§ **EXERCISE DIRECTIONS**
From the data below, return the exact lines starting at the line containing "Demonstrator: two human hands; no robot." and ending at the line containing "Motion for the", both included, and nothing else.

§ **INFORMATION SUPPLIED**
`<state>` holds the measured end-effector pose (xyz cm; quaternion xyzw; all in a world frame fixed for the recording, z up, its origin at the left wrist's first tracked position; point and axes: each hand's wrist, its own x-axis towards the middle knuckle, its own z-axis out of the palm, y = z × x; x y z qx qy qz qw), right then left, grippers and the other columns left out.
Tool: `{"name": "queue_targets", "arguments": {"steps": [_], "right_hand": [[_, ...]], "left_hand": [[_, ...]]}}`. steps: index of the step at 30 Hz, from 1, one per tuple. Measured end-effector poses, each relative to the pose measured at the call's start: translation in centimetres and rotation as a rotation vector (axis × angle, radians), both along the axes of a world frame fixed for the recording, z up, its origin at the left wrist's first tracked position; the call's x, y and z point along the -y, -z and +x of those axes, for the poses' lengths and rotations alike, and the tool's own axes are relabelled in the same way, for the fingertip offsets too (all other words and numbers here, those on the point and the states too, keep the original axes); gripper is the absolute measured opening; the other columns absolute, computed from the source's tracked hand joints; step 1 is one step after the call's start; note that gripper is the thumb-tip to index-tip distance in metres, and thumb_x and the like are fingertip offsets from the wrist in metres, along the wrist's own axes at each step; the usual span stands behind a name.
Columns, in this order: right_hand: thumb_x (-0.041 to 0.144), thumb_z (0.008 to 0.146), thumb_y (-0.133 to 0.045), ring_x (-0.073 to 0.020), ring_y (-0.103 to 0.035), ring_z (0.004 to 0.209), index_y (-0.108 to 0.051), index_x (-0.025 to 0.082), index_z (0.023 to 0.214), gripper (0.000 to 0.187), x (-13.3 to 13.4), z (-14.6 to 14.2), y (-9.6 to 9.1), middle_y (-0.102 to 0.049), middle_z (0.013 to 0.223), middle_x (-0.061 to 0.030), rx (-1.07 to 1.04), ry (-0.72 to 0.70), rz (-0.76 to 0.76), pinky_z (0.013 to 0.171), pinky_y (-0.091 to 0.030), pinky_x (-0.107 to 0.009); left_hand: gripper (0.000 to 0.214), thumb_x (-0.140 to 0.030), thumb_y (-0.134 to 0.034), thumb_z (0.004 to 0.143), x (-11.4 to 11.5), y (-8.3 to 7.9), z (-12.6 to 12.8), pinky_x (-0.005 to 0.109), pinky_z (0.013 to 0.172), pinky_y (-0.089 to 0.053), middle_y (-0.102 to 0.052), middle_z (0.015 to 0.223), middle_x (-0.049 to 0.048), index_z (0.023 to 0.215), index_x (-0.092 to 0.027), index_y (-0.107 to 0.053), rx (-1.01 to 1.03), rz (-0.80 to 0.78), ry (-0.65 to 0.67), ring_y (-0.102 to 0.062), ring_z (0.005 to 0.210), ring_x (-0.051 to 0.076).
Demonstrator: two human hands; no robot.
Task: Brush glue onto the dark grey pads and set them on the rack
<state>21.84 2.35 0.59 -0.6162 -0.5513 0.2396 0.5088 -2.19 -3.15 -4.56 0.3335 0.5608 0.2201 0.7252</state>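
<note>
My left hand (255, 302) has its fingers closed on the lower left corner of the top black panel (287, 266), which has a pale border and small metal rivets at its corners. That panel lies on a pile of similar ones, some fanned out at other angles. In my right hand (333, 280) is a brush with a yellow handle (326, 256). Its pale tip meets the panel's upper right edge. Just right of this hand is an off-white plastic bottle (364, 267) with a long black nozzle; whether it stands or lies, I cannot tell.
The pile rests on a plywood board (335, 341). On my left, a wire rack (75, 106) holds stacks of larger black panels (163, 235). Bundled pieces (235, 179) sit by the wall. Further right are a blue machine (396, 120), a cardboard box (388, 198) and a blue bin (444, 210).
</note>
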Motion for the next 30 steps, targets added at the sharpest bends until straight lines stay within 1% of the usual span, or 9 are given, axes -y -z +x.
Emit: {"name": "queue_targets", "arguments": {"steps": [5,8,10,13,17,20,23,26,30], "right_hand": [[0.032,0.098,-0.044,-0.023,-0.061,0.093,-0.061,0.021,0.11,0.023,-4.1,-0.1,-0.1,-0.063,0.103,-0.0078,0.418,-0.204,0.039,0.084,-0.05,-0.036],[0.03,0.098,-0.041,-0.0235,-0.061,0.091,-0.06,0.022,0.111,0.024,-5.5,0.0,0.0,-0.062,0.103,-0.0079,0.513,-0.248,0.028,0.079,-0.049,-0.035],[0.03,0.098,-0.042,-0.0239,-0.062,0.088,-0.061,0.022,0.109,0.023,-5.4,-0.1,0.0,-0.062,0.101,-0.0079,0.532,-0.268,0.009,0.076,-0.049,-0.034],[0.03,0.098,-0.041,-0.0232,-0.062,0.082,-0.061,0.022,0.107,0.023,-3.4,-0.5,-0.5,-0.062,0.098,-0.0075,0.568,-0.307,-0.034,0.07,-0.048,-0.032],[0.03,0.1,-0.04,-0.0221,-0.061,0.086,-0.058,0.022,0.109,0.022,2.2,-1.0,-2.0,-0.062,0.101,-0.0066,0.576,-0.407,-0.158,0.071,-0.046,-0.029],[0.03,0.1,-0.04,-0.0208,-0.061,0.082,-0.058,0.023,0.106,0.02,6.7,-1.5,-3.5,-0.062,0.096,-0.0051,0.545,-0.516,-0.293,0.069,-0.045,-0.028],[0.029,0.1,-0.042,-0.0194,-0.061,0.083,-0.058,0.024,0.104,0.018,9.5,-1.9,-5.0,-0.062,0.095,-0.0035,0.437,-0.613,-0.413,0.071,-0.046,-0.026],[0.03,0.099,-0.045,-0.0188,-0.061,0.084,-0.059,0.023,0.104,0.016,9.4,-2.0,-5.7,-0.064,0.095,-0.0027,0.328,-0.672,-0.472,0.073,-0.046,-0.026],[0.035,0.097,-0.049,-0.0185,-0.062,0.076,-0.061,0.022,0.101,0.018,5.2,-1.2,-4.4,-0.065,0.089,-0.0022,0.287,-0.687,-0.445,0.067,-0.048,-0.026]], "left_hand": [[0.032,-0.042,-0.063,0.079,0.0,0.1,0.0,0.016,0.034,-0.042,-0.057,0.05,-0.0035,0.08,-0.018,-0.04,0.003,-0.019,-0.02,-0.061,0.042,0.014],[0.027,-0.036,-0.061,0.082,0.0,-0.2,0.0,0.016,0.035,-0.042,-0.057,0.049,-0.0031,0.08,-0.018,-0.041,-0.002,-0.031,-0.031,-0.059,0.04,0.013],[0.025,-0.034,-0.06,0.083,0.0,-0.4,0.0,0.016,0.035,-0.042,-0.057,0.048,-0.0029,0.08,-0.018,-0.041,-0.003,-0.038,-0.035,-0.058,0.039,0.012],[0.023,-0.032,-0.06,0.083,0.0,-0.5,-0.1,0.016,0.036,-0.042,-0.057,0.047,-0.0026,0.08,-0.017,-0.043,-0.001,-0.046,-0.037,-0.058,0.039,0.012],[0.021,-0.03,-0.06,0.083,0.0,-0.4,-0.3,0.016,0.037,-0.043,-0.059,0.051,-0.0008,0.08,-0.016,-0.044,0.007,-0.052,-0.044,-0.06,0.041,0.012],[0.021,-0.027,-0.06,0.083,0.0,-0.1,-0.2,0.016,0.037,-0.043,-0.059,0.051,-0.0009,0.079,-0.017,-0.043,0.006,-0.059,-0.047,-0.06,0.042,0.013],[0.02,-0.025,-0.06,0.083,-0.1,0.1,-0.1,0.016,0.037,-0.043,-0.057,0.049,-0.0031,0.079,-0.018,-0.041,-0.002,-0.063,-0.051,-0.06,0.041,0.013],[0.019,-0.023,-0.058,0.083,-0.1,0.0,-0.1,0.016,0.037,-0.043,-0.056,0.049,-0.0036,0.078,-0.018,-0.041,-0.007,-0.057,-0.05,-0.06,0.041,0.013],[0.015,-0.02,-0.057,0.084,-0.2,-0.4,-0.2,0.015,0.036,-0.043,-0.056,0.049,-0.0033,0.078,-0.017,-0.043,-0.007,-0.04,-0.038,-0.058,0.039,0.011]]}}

§ **REPLY**
Demonstrator: two human hands; no robot.
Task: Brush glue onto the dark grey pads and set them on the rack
<state>21.84 2.35 0.59 -0.6162 -0.5513 0.2396 0.5088 -2.19 -3.15 -4.56 0.3335 0.5608 0.2201 0.7252</state>
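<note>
My left hand (255, 302) has its fingers closed on the lower left corner of the top black panel (287, 266), which has a pale border and small metal rivets at its corners. That panel lies on a pile of similar ones, some fanned out at other angles. In my right hand (333, 280) is a brush with a yellow handle (326, 256). Its pale tip meets the panel's upper right edge. Just right of this hand is an off-white plastic bottle (364, 267) with a long black nozzle; whether it stands or lies, I cannot tell.
The pile rests on a plywood board (335, 341). On my left, a wire rack (75, 106) holds stacks of larger black panels (163, 235). Bundled pieces (235, 179) sit by the wall. Further right are a blue machine (396, 120), a cardboard box (388, 198) and a blue bin (444, 210).
</note>
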Motion for the next 30 steps, targets added at the sharpest bends until straight lines stay within 1% of the usual span, or 9 are given, axes -y -z +x.

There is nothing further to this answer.